The tag has been deprecated in HTML5 specifications, in favour of the new lang attribute.

The content-language tag is evaluated by Bing to understand the page language, along with the lang attribute and the content-language HTTP header.

'content-language' HTTP header

The content-language HTTP response header expresses the language of the page content.
An example of the HTTP header is:

Content-Language: en

The content-language HTTP header is evaluated by Bing to understand the page language, along with the content-language tag and the lang attribute.

Title Language (auto-detected)

The language used within the title tag, automatically detected by the program by examining its text.

Language detection can be inaccurate. It needs at least five words to attempt a recognition, the more the better. Long texts can be recognized with greater precision, but take more computation time.
The entire title text is used for the test. The title tag often contains a trailing branded name that could deceive the language recognition system, so the result is more precise when applied to longer titles.
Other times titles can contain mixed languages that could again deceive the software.

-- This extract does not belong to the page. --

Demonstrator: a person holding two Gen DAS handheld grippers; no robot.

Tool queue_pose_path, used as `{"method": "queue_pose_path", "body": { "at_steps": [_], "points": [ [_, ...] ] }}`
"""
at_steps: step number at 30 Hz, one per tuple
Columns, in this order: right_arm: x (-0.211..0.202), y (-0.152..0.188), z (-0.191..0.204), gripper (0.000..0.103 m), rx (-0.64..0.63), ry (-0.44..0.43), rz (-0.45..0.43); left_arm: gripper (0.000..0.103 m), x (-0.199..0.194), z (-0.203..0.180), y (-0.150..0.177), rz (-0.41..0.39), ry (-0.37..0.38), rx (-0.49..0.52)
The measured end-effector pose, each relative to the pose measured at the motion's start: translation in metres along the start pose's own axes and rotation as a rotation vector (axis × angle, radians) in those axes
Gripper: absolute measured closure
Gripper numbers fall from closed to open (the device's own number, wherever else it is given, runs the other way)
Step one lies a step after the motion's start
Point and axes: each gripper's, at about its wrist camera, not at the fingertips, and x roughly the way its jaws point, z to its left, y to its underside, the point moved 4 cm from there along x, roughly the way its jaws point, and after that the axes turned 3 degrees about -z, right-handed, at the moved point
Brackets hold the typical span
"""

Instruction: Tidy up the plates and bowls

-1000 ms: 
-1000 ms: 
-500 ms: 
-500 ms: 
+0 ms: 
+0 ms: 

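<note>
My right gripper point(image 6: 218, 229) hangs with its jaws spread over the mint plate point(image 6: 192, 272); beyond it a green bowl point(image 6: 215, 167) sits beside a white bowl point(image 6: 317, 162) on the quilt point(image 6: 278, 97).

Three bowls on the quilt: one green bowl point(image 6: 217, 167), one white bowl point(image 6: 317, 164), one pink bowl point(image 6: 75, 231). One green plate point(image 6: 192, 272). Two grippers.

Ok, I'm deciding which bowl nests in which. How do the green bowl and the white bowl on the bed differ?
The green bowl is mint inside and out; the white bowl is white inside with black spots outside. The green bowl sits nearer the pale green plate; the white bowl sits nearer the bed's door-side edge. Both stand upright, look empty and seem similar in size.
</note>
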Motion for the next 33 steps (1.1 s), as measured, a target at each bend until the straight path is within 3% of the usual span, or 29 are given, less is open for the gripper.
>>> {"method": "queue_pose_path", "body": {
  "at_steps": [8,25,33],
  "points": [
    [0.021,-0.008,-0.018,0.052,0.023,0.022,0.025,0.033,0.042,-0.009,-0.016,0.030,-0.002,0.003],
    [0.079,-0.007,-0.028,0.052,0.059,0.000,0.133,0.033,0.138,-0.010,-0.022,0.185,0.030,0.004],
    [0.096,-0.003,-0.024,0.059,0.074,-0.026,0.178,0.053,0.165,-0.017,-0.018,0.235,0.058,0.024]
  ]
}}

Description Language (auto-detected)

The language used within the meta description tag, automatically detected by the program by examining its text.

Content Language (auto-detected)

The language used within the page main content, automatically detected by the program by examining its text.

Language detection can be inaccurate. It needs at least five words to attempt a recognition, the more the better. Long texts can be recognized with greater precision, but take more computation time.
Since the program could potentially examine hundred of thousands or more texts, for performance sake only the first twenty words found within the body tag inner HTML are examined, which according to our tests is a good trade-off between performance and precision.

Content Sample

The sample of text made of the first twenty words found in the body tag inner HTML, used to automatically detect the language of the page main content.

The text is shown to let you judge whether it is representative of the language, useful in case of mismatches with other languages detected from other page parts.